Surveying the chemical composition and antibacterial activity of essential oils from selected medicinal plants against human pathogens

Abstract

Background and Objectives:

Essential oils (EOs) with different biological activities, such as antibacterial properties, are a valuable resource for developing new drugs.

Materials and Methods:

Ingredients of six medicinally important EOs, including Artemisia dracunculus, Anethum graveolens, Citrus limon, Citrus sinensis, Cinnamomum zeylanicum and Zingiber officinale, were identified using GC-MS analysis. Moreover, their five major compounds were also listed. Furthermore, the half-maximal inhibitory concentration (IC₅₀) against four important human bacteria was also investigated using the 96-well plate microdilution.

Results:

C. sinensis EO with IC₅₀ of 1.0 and 4.7 mg.mL^–1 have the most effect on the growth of S. aureus and P. aeruginosa. Moreover, EOs of Cinnamomum zeylanicum (IC₅₀: 1.0 mg. Ml^–1) and Artemisia dracunculus (IC₅₀: 1.3 mg.mL^–1) significantly showed better inhibitory effect on E. coli and K. pneumoniae.

Conclusion:

These EOs could be used for developing inexpensive, potent, and green antibacterial agents.

INTRODUCTION

Essential oils (EOs) are a concentrated mixture of hydrophobic compounds in the oil phase, characterized by a strong odor (1). They are secreted as secondary metabolites from different parts of aromatic plants, such as flowers, fruits, seeds, stems, and roots (2). Hydrodistillation using the Clevenger type apparatus is the most common approach for the extraction of EOs (3). Recently, a growing number of studies on different medical properties of EOs have been being performed (4). For example, as flavorings in the food (5), larvicidal activity (6), anticancer drug discovery (7), antioxidant properties (8), and antifungal bioassays (9). In addition to such uses, EOs possess antibacterial effects against human pathogens such as Staphylococcus aureus, Escherichia coli, Pseudomonas aeruginosa and Klebsiella pneumoniae (10, 11).

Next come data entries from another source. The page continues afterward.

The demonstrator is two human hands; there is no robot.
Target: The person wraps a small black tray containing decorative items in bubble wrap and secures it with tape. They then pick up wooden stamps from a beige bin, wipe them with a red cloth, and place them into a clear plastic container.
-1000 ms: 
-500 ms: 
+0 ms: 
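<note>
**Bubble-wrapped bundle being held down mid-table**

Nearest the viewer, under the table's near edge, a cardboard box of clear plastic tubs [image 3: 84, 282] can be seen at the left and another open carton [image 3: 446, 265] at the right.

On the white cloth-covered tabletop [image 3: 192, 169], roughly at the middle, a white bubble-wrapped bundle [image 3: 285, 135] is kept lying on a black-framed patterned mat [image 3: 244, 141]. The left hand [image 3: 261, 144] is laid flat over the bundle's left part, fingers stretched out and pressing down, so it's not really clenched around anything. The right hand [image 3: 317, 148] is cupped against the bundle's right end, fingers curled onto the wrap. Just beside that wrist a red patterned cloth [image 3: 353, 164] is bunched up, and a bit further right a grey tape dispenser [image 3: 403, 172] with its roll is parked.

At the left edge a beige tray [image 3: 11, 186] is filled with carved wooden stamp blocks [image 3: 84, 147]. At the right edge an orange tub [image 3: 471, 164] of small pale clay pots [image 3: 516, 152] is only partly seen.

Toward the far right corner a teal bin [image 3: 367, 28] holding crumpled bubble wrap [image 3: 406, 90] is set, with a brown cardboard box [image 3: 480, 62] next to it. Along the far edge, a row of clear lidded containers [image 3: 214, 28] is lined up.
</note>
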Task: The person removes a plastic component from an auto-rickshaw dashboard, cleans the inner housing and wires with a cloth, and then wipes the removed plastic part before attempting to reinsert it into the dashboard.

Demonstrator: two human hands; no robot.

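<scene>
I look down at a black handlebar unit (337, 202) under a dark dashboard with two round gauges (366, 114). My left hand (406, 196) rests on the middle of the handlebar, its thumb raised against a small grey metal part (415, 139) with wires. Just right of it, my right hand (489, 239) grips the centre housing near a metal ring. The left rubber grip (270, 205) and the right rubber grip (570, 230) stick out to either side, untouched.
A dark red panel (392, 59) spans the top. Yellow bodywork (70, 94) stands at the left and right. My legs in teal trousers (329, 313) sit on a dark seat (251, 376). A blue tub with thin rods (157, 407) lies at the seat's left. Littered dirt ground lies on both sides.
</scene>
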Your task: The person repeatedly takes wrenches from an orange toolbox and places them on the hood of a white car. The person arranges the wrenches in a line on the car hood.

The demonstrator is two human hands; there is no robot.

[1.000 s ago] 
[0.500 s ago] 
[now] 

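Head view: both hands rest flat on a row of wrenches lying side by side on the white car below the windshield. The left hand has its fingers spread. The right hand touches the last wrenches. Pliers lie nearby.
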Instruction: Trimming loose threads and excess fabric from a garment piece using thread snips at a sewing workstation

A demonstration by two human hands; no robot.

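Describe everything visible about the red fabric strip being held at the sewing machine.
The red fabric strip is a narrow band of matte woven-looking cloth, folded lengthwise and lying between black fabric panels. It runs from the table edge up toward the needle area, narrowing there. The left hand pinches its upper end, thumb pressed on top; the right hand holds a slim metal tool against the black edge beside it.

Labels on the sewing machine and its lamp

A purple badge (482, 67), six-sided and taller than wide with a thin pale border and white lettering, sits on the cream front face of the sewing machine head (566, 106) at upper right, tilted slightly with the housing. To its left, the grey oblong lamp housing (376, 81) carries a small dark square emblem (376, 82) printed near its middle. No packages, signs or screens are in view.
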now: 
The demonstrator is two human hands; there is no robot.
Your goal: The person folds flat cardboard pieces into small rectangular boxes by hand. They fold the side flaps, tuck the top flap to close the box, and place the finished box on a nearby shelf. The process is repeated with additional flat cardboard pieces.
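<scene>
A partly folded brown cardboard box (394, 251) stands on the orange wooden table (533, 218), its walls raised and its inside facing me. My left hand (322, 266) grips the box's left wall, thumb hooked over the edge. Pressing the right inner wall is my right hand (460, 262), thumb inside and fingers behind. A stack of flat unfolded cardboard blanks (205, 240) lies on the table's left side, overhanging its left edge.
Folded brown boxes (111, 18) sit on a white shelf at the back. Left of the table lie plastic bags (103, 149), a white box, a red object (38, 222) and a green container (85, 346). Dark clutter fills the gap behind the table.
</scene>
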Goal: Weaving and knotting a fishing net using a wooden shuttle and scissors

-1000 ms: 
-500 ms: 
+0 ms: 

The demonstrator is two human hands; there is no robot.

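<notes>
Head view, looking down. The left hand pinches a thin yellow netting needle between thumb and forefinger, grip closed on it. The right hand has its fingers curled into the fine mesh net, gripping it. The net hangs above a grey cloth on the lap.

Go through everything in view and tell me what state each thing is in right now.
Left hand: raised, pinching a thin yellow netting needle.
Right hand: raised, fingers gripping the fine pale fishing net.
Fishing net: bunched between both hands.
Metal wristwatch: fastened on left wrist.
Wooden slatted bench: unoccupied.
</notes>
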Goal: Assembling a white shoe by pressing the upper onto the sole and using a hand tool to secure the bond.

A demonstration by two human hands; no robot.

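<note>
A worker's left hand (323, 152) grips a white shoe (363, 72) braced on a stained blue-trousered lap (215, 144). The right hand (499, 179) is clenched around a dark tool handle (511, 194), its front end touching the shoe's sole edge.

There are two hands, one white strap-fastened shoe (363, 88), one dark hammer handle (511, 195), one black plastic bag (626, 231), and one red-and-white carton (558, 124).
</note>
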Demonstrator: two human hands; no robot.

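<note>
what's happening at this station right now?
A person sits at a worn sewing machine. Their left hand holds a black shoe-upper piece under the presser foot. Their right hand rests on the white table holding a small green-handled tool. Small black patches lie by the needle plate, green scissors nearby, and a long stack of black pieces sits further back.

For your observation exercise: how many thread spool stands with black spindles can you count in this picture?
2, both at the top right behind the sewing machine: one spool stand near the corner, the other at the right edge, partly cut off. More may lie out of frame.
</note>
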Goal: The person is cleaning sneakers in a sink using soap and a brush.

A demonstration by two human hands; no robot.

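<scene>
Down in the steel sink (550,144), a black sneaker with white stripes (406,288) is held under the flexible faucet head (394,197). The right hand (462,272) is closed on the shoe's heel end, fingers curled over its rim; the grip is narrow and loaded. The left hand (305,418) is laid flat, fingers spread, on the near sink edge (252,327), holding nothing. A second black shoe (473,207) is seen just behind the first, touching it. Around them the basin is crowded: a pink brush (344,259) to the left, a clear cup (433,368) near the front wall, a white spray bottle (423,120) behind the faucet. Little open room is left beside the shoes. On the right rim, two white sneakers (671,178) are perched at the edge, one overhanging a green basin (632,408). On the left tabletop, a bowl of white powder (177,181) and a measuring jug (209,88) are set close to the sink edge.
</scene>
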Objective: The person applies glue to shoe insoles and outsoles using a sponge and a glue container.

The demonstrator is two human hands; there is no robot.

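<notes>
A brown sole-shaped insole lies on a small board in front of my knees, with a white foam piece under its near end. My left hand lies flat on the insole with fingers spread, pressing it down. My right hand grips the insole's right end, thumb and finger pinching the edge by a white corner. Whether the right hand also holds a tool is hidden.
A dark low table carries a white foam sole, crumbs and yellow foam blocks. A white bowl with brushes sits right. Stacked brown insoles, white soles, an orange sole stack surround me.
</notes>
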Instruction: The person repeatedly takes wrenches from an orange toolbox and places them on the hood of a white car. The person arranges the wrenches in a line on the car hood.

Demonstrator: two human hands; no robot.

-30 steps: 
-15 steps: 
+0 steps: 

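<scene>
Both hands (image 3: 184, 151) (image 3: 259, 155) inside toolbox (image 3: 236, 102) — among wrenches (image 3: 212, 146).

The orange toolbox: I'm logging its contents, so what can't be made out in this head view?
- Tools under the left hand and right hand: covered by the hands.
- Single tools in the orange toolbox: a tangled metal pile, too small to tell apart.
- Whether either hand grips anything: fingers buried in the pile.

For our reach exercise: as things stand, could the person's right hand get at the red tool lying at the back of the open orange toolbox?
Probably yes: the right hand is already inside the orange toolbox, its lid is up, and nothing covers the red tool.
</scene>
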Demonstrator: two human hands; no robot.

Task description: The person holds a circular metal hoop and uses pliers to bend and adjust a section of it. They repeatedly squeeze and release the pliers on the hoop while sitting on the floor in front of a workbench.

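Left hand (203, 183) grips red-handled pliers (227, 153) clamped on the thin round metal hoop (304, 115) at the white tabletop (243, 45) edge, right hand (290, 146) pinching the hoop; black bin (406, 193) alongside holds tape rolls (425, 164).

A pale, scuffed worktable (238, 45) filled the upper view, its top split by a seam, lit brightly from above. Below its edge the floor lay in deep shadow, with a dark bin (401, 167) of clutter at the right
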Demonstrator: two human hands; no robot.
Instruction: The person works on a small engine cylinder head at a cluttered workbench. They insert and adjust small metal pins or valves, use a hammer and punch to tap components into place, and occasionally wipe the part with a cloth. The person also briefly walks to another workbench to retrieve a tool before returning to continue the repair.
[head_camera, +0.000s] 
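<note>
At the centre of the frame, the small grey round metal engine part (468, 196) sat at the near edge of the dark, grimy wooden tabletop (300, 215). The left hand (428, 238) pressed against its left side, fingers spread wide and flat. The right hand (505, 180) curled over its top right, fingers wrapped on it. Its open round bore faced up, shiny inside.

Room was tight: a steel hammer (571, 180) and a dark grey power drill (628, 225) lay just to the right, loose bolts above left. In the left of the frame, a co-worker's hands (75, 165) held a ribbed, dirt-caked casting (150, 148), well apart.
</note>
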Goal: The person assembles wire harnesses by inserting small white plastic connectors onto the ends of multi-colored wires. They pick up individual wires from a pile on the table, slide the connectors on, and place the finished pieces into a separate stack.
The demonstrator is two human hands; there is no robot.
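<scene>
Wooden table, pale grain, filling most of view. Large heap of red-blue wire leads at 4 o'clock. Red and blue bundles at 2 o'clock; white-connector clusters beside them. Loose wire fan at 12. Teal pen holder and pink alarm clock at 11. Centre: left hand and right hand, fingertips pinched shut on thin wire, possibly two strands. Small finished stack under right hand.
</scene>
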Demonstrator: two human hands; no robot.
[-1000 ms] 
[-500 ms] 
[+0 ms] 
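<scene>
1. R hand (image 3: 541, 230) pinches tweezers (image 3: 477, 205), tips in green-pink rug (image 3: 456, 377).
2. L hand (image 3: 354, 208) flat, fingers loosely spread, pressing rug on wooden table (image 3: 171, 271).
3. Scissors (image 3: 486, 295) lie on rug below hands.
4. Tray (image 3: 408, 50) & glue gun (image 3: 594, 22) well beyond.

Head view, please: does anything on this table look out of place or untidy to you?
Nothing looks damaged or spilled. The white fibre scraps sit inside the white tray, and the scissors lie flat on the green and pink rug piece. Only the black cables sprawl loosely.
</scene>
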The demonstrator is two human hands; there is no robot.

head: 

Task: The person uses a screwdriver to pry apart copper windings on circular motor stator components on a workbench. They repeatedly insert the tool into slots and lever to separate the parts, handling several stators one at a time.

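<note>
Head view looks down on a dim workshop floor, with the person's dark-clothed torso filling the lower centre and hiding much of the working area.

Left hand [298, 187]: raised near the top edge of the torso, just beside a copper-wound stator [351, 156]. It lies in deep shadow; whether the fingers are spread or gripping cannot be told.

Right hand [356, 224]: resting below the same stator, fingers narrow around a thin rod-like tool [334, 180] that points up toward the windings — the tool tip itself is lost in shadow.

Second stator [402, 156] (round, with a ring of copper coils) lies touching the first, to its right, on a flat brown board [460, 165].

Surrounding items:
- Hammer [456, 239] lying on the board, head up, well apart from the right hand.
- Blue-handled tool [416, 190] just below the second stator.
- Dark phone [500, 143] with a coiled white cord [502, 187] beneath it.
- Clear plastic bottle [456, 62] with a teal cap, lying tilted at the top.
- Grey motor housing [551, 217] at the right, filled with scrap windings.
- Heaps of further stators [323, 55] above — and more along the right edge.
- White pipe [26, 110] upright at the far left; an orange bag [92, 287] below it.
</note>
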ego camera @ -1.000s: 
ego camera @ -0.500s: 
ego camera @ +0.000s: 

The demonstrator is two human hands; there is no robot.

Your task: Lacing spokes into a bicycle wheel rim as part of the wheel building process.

In the past, antibacterial properties were mainly reported by minimum inhibitory concentration (MIC) which is described as the lowest concentration of an agent to prevent bacterial visible growth (12). For instance, the MIC of Artemisia dracunculus EO on S. aureus was 62.4 mg.mL^–1 (13). Besides, Anethum graveolens EO showed a good antibacterial effect on E. coli with MIC of 2.5 mg.mL^–1 (14). However, by developing optical density (OD) dependent technics, the growth of microorganisms was observed as turbidity, determined by analytical instruments (15). By investigating the antibacterial activity of active agents at various concentrations and using software such as CalcuSyn, half-maximal inhibitory concentration (IC₅₀) is measurable. This value is defined as observing a 50% decrease in bacterial growth in the treated sample compared to the control group. It is a reliable and quantitative unit with upper and lower confidence limits (16).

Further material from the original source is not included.